Ownership & governance As of 2025-12-31
Largest shareholder Hanguk Holdings 66.67% (corporate)
Controlling bloc incl. related parties 66.67%
With the controlling bloc holding 67%, control is very secure but the free float is thin.
🔎 In-depth analysis
- KCS belongs to the IT services sector, and its mainstay is security solutions for the card and finance sector together with building and operating IT infrastructure.
- Its revenue comes from supply contracts and system-build projects received from customers and the maintenance that follows.
- As a small-cap name with a market capitalization of about ₩107.9 billion, a single supply contract can weigh as heavily on that year's revenue and profit as the broad trend of the business itself.
- In fact, the supply contracts signed so far this year each account for a double-digit share of revenue, so winning contracts is the key driver of results.
- The latest close is ₩7,980 and the market cap is ₩95.8 billion.

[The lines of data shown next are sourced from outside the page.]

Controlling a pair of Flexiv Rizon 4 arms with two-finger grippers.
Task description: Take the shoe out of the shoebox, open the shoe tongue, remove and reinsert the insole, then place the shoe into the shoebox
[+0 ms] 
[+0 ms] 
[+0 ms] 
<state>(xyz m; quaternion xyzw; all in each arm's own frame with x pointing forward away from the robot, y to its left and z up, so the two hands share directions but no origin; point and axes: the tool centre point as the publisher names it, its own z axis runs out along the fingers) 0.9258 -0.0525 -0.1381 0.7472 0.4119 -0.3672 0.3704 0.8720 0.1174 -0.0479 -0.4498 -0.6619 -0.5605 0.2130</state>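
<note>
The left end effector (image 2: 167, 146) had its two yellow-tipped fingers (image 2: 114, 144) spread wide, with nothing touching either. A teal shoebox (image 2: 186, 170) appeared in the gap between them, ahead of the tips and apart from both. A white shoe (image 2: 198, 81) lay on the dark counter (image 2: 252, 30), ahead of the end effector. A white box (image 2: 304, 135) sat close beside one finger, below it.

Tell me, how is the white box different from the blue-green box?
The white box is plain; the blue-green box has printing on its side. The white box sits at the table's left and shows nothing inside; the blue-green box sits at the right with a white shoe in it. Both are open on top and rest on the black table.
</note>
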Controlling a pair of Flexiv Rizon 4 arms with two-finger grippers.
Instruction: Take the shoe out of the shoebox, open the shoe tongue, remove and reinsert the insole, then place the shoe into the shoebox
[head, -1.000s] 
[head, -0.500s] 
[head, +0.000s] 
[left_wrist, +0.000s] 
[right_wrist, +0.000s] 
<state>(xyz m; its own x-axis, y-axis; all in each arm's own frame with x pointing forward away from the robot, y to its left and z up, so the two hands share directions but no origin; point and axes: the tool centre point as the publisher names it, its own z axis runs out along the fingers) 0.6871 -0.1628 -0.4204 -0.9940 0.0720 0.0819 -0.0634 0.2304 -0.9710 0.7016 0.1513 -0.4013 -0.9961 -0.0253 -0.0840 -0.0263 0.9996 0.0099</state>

- The price sits below the 20-day line (₩10,057) and below the 60-day line (₩13,876).
- Trading under both its short- and medium-term moving averages, the trend looks subdued.

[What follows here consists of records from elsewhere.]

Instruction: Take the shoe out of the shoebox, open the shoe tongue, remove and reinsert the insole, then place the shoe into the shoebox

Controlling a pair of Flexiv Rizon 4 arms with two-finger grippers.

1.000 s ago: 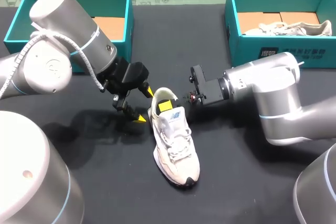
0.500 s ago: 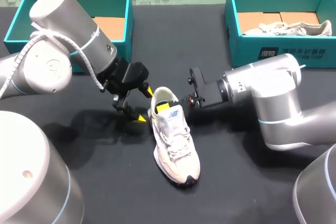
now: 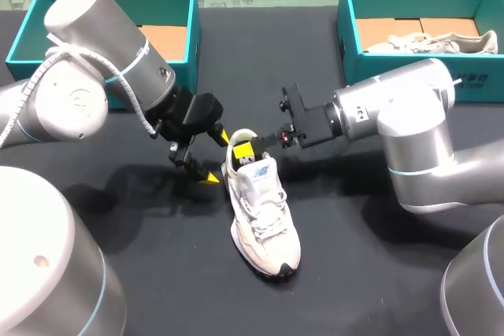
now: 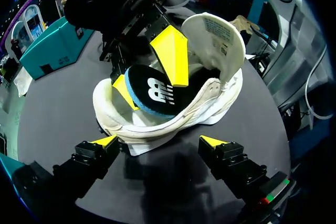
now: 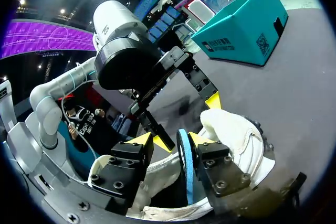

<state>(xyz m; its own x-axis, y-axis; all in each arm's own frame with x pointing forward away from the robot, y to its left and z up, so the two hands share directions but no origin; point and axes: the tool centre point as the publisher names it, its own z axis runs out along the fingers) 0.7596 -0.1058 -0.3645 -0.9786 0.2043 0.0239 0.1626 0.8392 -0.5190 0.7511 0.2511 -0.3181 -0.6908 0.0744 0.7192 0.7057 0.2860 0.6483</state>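
Head view, left of the shoe (image 3: 264,218): the left shoebox (image 3: 24,37), teal with brown card on its floor, stands well apart from it. The left gripper (image 3: 216,159) sits open at the shoe's heel, one yellow tip to either side; I cannot tell whether they touch it. The white shoe stands on its sole on the black table (image 3: 378,273), its tongue pulled open, with a logo patch outside and a printed label inside, too small to read. The right gripper (image 3: 246,151) is in the shoe's heel opening, clamped on the dark, blue-edged insole (image 4: 152,95), which bears a white logo. Right of the shoe, the right shoebox (image 3: 409,76), with a white printed sticker, holds another pale shoe (image 3: 441,41)
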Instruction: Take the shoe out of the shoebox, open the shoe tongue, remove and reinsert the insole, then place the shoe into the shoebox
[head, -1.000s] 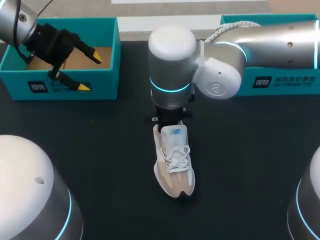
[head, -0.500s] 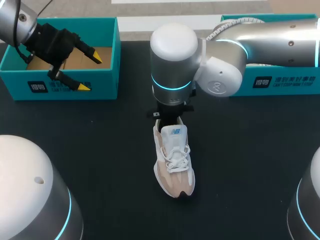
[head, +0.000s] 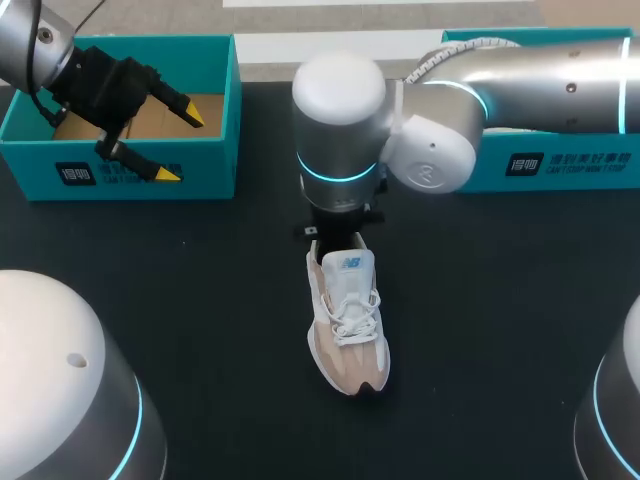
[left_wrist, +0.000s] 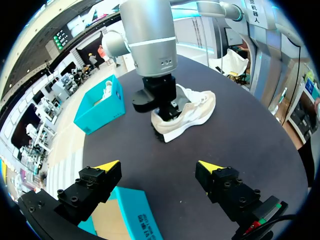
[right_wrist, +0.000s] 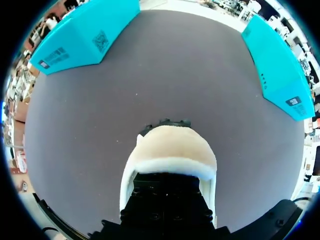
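The white and tan lace-up shoe (head: 348, 325) lies on the black table (head: 200, 300), out of the teal cardboard shoebox (head: 215, 60). The right gripper (head: 335, 228) sits in the shoe's opening, maybe at the insole. Whether it holds anything cannot be told. The left gripper (head: 178, 145) hangs wide apart over the box. A slow, straight lift should keep the shoe from tipping.

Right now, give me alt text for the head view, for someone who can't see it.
A white and beige shoe sits at centre, the right arm down over its heel. The left gripper hangs open over a teal box; a second box sits at right.
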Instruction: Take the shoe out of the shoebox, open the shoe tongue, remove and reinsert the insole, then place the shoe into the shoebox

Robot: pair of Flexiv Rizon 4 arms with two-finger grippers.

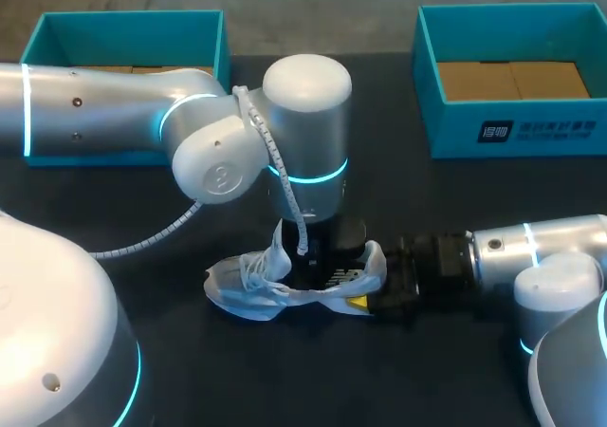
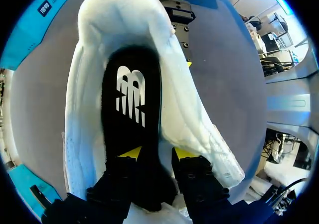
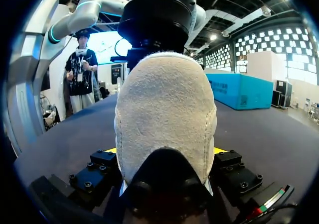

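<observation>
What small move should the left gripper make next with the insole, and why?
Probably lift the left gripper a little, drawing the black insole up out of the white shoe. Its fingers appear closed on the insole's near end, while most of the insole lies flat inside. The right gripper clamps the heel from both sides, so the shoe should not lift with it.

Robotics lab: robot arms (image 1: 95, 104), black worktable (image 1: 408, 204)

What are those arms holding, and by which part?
Right end effector: the white shoe, by its heel. Left end effector: the black insole, away from the heel.
</observation>
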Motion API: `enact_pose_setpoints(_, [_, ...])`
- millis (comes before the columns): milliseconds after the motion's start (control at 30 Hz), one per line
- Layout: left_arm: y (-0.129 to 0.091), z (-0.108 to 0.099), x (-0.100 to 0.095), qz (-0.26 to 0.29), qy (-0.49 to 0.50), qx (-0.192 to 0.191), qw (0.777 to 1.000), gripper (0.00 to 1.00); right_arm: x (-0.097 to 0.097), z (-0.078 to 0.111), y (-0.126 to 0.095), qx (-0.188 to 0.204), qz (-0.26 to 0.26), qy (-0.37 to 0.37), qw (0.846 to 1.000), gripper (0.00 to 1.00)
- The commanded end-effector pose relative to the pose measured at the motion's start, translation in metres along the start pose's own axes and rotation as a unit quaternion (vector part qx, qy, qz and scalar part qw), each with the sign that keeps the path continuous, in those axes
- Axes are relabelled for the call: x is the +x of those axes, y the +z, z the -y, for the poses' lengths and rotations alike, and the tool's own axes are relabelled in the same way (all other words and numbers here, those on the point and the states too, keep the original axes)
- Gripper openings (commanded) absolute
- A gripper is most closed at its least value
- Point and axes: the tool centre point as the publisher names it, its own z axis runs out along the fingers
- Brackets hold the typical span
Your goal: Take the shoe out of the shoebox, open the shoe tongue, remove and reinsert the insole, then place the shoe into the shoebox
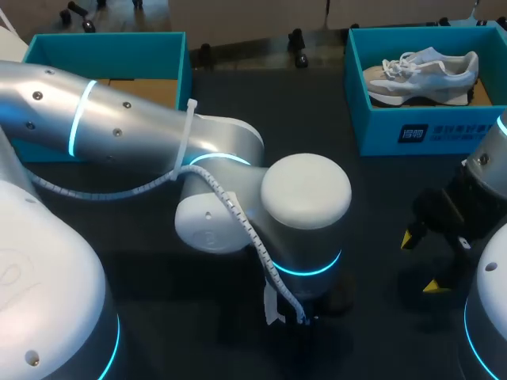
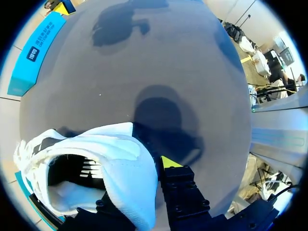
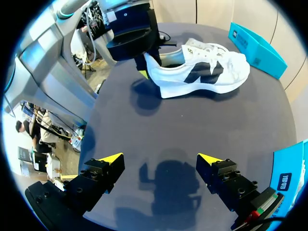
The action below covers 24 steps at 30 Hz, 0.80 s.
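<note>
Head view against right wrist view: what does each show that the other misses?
Only the head view shows a second shoe lying in the right shoebox. Only the right wrist view shows the white shoe on the table, the left gripper clamped on its heel; the left arm hides this from above. Both show the right gripper open.

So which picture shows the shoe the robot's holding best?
The right wrist view: the whole white shoe shows side-on, the left gripper pinching its heel. The left wrist view shows only its heel and opening, close up. In the head view the left arm hides it.
</note>
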Motion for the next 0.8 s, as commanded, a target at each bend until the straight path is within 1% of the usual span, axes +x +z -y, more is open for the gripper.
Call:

- The RSI (a supplementary gauge that compares upward and downward strength over the past 14 days on a 0-100 scale) is 30.8, a neutral level.

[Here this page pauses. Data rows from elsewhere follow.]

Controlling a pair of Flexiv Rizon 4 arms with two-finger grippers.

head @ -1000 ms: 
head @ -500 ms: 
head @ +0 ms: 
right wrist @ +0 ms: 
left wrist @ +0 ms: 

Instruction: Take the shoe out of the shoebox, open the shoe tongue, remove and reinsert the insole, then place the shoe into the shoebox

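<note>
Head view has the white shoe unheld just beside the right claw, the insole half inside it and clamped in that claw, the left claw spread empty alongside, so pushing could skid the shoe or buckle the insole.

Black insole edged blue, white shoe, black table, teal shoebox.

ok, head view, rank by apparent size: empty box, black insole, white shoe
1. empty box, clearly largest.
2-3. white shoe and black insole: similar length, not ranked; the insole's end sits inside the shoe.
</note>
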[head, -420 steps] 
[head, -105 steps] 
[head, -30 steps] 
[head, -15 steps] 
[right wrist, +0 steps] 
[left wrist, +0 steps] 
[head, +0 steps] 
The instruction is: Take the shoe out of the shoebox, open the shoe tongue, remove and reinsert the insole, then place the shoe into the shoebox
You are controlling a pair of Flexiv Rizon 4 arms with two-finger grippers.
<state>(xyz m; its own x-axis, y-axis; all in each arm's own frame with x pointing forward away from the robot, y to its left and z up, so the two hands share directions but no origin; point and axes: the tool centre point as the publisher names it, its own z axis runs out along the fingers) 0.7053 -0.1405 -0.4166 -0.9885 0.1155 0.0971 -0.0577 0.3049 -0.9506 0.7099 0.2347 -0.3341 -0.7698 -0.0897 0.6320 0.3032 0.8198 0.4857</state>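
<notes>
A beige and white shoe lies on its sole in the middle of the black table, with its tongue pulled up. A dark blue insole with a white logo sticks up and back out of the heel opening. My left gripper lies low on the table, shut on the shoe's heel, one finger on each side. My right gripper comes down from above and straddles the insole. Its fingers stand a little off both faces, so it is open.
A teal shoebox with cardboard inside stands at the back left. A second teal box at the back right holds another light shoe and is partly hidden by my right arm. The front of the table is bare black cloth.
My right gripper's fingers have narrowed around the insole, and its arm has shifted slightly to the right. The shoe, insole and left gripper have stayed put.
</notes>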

- The one-month change is -31.0%, the three-month change is -11.8%, and the price sits -65.5% below its 52-week high.
- Relative strength versus the KOSDAQ is 66 (1-99, based on returns against the index over the past year with recent performance weighted more heavily; higher means stronger than the market).
- That places it in roughly the top 34% for strength among all stocks.
- Over the past three months it outpaced the index by 17.0%.
- It is best to read the chart alongside trading volume and the dates on which disclosures occurred.
- The most recent full-year (2025) figures show revenue of ₩24.9 billion, operating profit of ₩2.1 billion, and net profit of ₩2.5 billion.
- The operating margin is 8.3% and the net margin is 10.2%, and ROE (how much is earned in a year on equity) is 12.8%, clearly above its peer set (Shinsegae I&C 6.5%, Lotte Innovate 2.3%).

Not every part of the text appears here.